Your assignment:
Set down the data below in full, exactly as it reads, but without the pictures.

::: Available data

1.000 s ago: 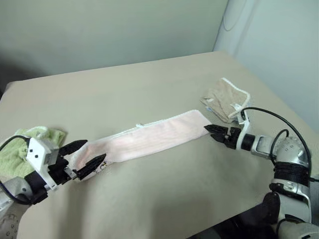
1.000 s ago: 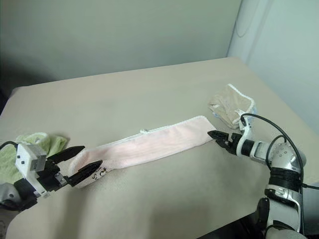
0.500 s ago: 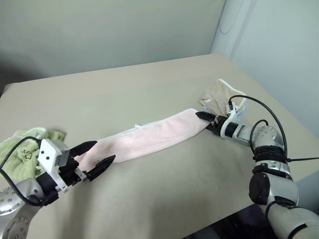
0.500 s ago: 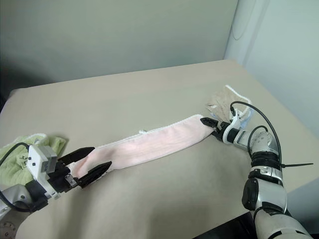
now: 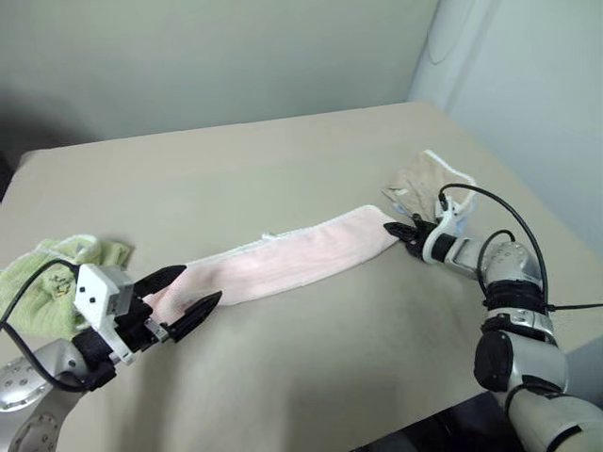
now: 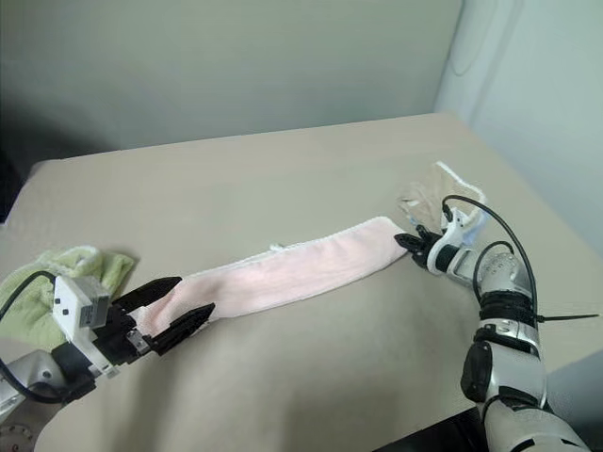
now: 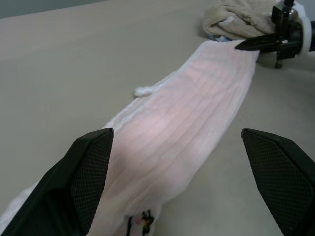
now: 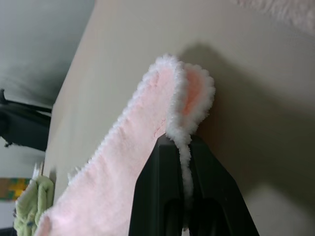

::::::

Output for this exercise:
1.000 s ago: 
1.000 s ago: 
0.500 s ago: 
0.500 s ago: 
now: 
now: 
now: 
now: 

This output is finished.